Each line below that contains the word "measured" must be copied.

┏━━

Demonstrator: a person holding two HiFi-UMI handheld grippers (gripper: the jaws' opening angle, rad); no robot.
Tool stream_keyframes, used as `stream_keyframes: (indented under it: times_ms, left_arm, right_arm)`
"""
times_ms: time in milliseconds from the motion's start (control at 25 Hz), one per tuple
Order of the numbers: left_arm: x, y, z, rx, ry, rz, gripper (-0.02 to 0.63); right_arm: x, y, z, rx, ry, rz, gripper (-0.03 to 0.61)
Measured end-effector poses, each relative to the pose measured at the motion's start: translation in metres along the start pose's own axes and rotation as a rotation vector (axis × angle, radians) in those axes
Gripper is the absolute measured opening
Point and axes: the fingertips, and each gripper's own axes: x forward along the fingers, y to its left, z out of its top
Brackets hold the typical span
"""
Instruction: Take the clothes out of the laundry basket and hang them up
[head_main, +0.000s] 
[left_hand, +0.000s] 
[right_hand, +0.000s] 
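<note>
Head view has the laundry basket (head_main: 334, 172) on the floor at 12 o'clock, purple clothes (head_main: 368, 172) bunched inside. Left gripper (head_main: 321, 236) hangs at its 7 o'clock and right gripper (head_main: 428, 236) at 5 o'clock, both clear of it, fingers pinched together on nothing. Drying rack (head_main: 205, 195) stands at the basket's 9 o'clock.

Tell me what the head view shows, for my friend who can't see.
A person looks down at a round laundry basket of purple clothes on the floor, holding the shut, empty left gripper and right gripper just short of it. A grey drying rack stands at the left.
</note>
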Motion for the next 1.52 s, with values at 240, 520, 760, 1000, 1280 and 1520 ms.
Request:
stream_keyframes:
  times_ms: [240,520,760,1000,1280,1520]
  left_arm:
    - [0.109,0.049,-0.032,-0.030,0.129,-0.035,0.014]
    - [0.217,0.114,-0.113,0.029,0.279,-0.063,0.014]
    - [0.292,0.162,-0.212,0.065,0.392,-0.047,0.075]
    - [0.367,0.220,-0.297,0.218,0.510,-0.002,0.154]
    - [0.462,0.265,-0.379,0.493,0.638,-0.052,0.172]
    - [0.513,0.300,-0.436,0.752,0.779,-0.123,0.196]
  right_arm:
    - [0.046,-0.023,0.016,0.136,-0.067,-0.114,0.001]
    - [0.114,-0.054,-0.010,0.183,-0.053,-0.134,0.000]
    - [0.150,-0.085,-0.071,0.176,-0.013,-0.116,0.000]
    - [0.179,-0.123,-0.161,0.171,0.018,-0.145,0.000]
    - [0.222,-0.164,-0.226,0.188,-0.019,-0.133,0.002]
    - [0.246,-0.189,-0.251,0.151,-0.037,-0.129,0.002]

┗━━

* WRITTEN ANSWER
Measured end-effector poses, each relative to the pose measured at the motion's start: translation in metres along the start pose's own axes and rotation as a rotation vector (axis × angle, radians) in those axes
Gripper is the absolute measured opening

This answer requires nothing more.